The second scenario is more indirect. A kernel-mode component is the direct source of the failure, generating an exception within its code operation. For example, a memory access violation or integer division by zero result in an exception being generated. Referencing paged memory at an elevated IRQL level is also an exception. If the kernel-mode routine that performs the illegal operation does not trap the exception directly, the result is an unhandled exception within kernel mode.

When this occurs, a standard exception handler within the kernel responds and initiates a system STOP.

Regardless of which kernel subsystem initiates the system STOP, one of two calls actually performs the operation.

 VOID KeBugCheck( Code ); VOID KeBugCheckEx( Code, Arg1, Arg2, Arg3, Arg4 ); 

Either function generates the STOP screen and optionally saves a crash dump file to disk. Depending on the system administrator's choice, the system either halts, reboots, or starts the kernel's debug client.

The Code argument to the KeBugCheck routines specifies the cause of the crash as a simple DWORD value. It is also known as a bugcheck code. The additional four arguments to KeBugCheckEx appear within the STOP message screen as further information for the user to report (and hopefully assist in isolating the source of the STOP).

Bugcheck codes are either defined by Microsoft (see BUGCODES.h within the DDK and Appendix B of this book) or are driver-specific.

Calls to either KeBugCheck function can be made from a driver. In fact, it is common for a debug version of a driver to force system STOPs at various points of interest.

The Blue Screen of Death

A system STOP message appears on an entire screen of blue background, earning it the name Blue Screen of Death, or BSOD. In versions of NT prior to Windows 2000, the STOP message filled the screen with information of questionable value. In Windows 2000, the STOP message is simplified, containing the most relevant information about the cause and location of the crash. A sample BSOD is illustrated in Figure 17.1.

Figure 17.1. The STOP message screen (Blue Screen of Death).

The STOP message contains three lines of information. The bugcheck code, along with the four arguments passed to KeBugCheckEx if it initiated the STOP, is supplied on the first line.

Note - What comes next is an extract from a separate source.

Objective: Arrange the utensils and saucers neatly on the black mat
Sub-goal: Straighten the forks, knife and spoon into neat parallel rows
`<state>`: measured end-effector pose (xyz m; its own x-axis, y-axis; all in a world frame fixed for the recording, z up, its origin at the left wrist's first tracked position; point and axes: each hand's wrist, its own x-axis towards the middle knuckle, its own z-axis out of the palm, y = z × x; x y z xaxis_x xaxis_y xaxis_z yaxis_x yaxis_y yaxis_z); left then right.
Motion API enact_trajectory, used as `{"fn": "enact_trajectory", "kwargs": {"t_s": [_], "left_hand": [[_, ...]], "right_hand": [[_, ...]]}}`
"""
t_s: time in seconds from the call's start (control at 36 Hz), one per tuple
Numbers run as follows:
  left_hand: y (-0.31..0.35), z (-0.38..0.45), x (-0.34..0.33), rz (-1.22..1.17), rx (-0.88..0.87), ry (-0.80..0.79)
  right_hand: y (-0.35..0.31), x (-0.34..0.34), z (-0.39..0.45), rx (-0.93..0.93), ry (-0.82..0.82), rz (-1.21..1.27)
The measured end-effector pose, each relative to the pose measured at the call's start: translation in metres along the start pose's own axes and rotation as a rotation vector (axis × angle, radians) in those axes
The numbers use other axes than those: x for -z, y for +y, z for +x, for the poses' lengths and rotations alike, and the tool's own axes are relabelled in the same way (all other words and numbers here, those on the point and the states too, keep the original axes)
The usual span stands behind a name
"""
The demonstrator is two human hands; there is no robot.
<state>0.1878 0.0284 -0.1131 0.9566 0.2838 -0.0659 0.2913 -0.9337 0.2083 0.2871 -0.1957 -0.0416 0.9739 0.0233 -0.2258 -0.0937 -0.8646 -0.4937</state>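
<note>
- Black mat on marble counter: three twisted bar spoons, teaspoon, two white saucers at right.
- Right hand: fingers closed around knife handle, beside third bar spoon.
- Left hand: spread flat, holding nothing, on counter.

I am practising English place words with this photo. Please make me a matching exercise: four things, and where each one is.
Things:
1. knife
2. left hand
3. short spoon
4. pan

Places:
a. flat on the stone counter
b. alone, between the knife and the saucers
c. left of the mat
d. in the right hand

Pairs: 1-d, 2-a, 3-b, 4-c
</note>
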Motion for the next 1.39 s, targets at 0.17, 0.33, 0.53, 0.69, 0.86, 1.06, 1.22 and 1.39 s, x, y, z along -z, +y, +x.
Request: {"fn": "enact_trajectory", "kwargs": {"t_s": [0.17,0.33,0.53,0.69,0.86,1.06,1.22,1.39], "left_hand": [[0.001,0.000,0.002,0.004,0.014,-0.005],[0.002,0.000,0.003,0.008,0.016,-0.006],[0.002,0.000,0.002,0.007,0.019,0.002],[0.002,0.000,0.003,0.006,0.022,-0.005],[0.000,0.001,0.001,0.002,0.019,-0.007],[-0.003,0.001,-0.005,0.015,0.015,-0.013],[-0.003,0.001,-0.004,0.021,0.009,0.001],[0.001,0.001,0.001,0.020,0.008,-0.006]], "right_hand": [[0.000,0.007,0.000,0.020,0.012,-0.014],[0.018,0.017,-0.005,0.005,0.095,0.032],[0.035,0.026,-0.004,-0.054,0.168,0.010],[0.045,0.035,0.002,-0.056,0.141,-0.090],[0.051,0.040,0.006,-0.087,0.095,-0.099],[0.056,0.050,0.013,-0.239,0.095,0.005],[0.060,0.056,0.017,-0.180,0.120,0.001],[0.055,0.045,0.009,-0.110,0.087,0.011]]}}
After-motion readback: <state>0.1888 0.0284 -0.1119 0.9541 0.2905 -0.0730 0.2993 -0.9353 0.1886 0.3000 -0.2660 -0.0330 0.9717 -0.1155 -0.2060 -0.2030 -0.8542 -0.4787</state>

Depending on the bugcheck code, the four extra arguments contain meaningful information (see Appendix B for a description).

The second line identifies the bugcheck code symbolically. In this case, the bugcheck code of 0xD1 specifies DRIVER_IRQL_NOT_LESS_OR_EQUAL. Appendix B states that code 0xD1 indicates that a driver caused a page fault at or above DISPATCH_LEVEL IRQL. Also, the four KeBugCheckEx arguments for this code specify

 Arg1: The paged address referenced: 0 Arg2: IRQL level at the time of the reference: 2 Arg3: Type of access: 0 means "read" Arg4: Address of instruction that caused the fault: 0xFCE10796. 

Thoughtfully, the third line of the STOP message information looks up the failing instruction address and specifies the module that contains the instruction. In this example, Driver.sys was responsible for the page fault.